Exercise brief: Only a slice of the listing below is wanted. Retype the lines from the one containing "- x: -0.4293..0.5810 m" through the one containing "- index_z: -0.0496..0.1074", exactly, both ends included.

+===+

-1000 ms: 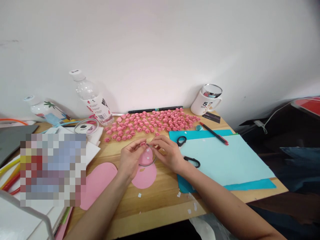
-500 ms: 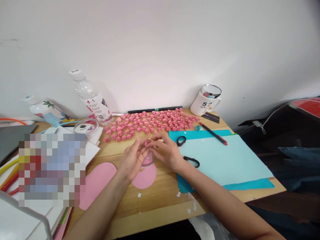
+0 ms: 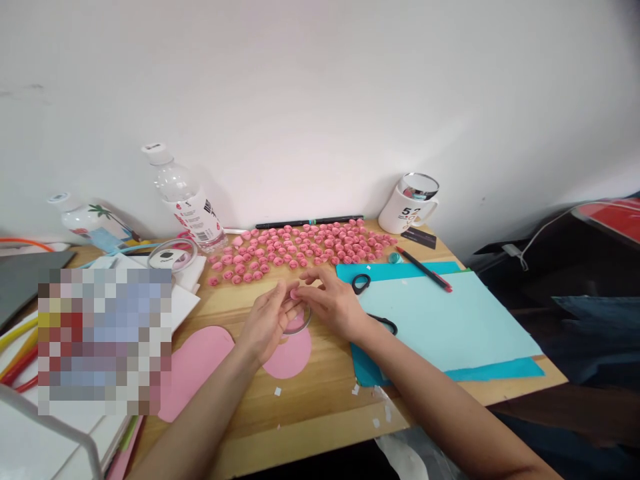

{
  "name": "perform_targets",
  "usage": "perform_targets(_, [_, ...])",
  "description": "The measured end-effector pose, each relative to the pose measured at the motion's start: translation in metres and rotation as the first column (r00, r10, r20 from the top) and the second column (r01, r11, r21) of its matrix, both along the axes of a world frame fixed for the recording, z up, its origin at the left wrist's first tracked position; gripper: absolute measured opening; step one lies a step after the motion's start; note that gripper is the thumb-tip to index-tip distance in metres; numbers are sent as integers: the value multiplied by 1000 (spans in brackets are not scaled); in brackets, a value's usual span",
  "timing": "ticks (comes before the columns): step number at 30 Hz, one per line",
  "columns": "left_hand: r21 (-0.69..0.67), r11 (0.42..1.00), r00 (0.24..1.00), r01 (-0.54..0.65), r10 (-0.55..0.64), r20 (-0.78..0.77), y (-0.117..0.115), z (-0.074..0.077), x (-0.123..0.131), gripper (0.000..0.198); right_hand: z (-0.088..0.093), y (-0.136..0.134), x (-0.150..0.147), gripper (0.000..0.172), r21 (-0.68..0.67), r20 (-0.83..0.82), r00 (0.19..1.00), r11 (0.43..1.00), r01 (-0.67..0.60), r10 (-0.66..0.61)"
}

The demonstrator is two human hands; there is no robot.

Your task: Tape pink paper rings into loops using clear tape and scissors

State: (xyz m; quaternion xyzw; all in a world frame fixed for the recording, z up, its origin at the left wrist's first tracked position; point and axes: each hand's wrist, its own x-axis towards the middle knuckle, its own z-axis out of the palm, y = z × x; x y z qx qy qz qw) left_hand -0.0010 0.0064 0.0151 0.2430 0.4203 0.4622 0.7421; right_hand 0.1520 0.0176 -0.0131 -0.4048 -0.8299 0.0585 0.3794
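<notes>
A small rolled pink paper rose (image 3: 294, 293) is held up between my two hands over the table. My left hand (image 3: 265, 321), palm turned inward, is closed on it with thumb and fingertips. From the other side, my right hand (image 3: 334, 303) pinches the same rose, its other fingers bent above. Beneath the hands lies a clear ring, perhaps a tape roll (image 3: 304, 327), partly hidden, on pink paper circles (image 3: 287, 359). Black-handled scissors (image 3: 361, 284) lie beside my right wrist, their blades mostly covered. Many similar paper roses (image 3: 300, 247) are spread behind the hands.
Light blue paper (image 3: 450, 320) lies over teal sheets on the right, with a black and red pen (image 3: 425, 270) across it. A white mug (image 3: 407, 208) and a plastic bottle (image 3: 193, 207) stand by the wall. Stacked papers (image 3: 183, 300) cover the left side.
My right thumb and fingers have closed further over the rose, which now shows less and has turned slightly. The view has shifted a little.
</notes>
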Motion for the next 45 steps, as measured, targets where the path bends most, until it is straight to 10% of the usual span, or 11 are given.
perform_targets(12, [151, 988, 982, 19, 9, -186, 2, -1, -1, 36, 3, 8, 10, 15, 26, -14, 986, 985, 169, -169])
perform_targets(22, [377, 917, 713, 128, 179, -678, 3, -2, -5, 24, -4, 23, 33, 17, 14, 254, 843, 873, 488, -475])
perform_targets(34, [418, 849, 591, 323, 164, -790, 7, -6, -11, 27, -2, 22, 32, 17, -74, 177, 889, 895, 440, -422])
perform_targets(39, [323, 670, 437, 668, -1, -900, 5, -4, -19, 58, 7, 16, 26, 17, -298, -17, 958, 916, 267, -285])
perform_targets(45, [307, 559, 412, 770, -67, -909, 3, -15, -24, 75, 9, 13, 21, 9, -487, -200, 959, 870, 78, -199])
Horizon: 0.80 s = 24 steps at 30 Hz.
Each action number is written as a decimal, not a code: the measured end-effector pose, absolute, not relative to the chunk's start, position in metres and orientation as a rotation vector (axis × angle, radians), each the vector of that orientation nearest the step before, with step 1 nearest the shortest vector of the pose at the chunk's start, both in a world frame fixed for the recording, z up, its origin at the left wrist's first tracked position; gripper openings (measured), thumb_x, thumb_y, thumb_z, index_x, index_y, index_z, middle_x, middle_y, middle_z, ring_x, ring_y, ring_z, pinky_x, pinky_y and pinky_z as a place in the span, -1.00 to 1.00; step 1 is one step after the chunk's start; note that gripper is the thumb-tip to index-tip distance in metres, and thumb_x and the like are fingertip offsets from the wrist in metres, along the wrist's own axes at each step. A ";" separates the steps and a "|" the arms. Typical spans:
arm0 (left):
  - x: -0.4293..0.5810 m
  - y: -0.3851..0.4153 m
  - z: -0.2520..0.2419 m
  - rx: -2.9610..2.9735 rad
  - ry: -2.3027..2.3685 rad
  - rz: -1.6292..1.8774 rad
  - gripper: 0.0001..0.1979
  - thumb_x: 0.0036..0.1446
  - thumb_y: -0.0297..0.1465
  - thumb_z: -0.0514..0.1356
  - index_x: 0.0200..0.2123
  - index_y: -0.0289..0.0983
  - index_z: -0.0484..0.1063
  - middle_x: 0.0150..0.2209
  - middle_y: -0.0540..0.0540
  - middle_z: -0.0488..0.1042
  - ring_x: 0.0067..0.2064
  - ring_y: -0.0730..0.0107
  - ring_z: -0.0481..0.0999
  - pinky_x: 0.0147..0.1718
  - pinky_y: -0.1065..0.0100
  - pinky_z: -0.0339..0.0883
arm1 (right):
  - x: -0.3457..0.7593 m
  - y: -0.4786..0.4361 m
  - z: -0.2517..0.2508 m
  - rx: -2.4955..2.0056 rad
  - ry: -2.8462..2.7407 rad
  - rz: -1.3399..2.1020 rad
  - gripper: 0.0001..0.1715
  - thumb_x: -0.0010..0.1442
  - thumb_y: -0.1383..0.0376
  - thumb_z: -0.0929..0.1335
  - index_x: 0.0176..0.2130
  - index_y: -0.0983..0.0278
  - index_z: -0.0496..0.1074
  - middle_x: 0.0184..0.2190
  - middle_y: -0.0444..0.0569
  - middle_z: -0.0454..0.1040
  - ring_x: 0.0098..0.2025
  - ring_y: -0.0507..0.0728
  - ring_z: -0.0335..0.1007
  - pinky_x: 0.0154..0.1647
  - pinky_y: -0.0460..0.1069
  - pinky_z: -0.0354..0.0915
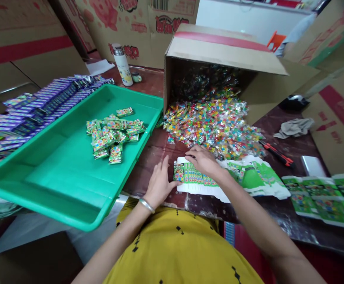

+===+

Task output:
  - x: -0.4293..0.5810 m
  - y: -0.3851..0.4153 m
  - z: -0.2520..0.2419 m
  - rx: -2.9610..2.9735 rad
  - ry: -2.3027..2.3685 rad
  - rz: -1.6292..1.8774 rad
  - gripper: 0.0001..0.1979
  - thumb_x: 0.0036..0.1446
  - thumb_y: -0.0297..0.1465
  - thumb_z: -0.0514..0.1356
  - index_x: 0.0200..0.2123
  - index_y: -0.0289..0.0983
  - index_z: -0.0484..0.1063
  - middle_x: 0.0150..0.2209
  - middle_y: -0.0540..0.0540
  - middle_z: -0.0488..0.1042
  - ring_x: 0.0067..0.2064
  - ring_y: -0.0730..0.0107
  - ring_z: -0.0481..0.0999
  - pinky_x: 0.0147..0.1718
  - pinky_y: -0.1065..0.0100
  - pinky_z: -0.0339..0.0883
arm1 (right):
  - x: -0.3457..0.7593 m
  - y: -0.4786..0.4361 m
  - z: -0.2517..0.2508 m
  - rx: -2.4955..2.0056 rad
  - ry: -2.8462..2.7407 rad
  - rz: -1.3399..2.1020 rad
  - gripper: 0.0001..0.1715
  - thumb_x: -0.0010..0.1442
  - thumb_y: -0.1383..0.0376
  - thumb_z: -0.0929..0.1335
  - index_x: 0.0176..0.2130
  - index_y: -0.0983..0.0278
  - index_z: -0.0496..0.1074

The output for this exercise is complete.